Extracted records
-- Opening Marker --

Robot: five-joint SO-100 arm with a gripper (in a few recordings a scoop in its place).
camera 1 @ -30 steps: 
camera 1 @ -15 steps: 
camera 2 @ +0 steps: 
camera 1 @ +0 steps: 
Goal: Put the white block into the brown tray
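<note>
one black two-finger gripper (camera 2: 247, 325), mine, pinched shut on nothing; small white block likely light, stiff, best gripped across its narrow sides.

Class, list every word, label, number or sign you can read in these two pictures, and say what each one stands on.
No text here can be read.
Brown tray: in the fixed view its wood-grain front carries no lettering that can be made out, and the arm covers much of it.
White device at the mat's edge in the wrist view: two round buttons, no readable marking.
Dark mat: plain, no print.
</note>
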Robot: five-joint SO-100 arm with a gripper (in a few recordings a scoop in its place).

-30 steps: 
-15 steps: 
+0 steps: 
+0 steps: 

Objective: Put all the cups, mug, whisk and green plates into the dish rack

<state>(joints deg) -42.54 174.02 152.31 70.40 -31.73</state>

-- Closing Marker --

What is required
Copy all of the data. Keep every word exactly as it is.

Answer section
Robot: five-joint SO-100 arm with a gripper (in a few recordings a scoop in its place).
camera 1 @ -30 steps: 
camera 1 @ -15 steps: 
camera 2 @ +0 steps: 
camera 1 @ +0 steps: 
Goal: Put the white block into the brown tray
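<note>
one black two-finger gripper (camera 2: 247, 325), mine, pinched shut on nothing; small white block likely light, stiff, best gripped across its narrow sides.

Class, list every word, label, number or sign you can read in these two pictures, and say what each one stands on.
No text here can be read.
Brown tray: in the fixed view its wood-grain front carries no lettering that can be made out, and the arm covers much of it.
White device at the mat's edge in the wrist view: two round buttons, no readable marking.
Dark mat: plain, no print.
</note>
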Robot: five-joint SO-100 arm with a gripper (in a few recordings a scoop in its place).

-30 steps: 
-15 steps: 
+0 steps: 
+0 steps: 

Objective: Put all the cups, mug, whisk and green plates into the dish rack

<state>(joints deg) -42.54 174.02 152.31 70.40 -31.73</state>

Now the answer is complete.